Rivera-Vicente AC, Sewell J, Tricas TC - PLoS ONE (2011)

Bottom Line: The MAN canals of all species project in anterior or posterior directions behind the mouth and likely coordinate prey capture.Vertical elevation was greatest in the BUC of the sandbar shark, restricted by the hammerhead cephalofoil and extremely limited in the dorsoventrally flattened stingray.These results are consistent with the functional subunit hypothesis that predicts specialized ampullary functions for processing of weak dipole and geomagnetic induced fields, and provides an anatomical basis for future experiments on central processing of different forms of relevant electric stimuli.

View Article: PubMed Central - PubMed

Affiliation: Department of Zoology, University of Hawaii at Manoa, Honolulu, Hawaii, United States of America.

ABSTRACT
The electrosense of sharks and rays is used to detect weak dipole-like bioelectric fields of prey, mates and predators, and several models propose a use for the detection of streaming ocean currents and swimming-induced fields for geomagnetic orientation. We assessed pore distributions, canal vectors, complementarity and possible evolutionary divergent functions for ampullary clusters in two sharks, the scalloped hammerhead (Sphyrna lewini) and the sandbar shark (Carcharhinus plumbeus), and the brown stingray (Dasyatis lata). Canal projections were determined from measured coordinates of each electrosensory pore and corresponding ampulla relative to the body axis. These species share three ampullary groups: the buccal (BUC), mandibular (MAN) and superficial ophthalmic (SO), which is subdivided into anterior (SOa) and posterior (SOp) in sharks. The stingray also has a hyoid (HYO) cluster. The SOp in both sharks contains the longest (most sensitive) canals with main projections in the posterior-lateral quadrants of the horizontal plane. In contrast, stingray SO canals are few and short with the posterior-lateral projections subsumed by the HYO. There was strong projection coincidence by BUC and SOp canals in the posterior lateral quadrant of the hammerhead shark, and laterally among the stingray BUC and HYO. The shark SOa and stingray SO and BUC contain short canals located anterior to the mouth for detection of prey at close distance.

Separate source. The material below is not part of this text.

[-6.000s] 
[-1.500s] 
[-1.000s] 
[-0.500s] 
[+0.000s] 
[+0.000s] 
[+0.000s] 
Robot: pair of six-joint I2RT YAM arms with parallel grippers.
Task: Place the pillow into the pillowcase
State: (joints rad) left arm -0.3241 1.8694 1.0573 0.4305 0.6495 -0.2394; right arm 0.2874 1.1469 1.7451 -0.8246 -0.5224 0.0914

The MAN canals of all species project in anterior or posterior directions behind the mouth and likely coordinate prey capture. Vertical elevation was greatest in the BUC of the sandbar shark, restricted by the hammerhead cephalofoil and extremely limited in the dorsoventrally flattened stingray. These results are consistent with the functional subunit hypothesis that predicts specialized ampullary functions for processing of weak dipole and geomagnetic induced fields, and provides an anatomical basis for future experiments on central processing of different forms of relevant electric stimuli.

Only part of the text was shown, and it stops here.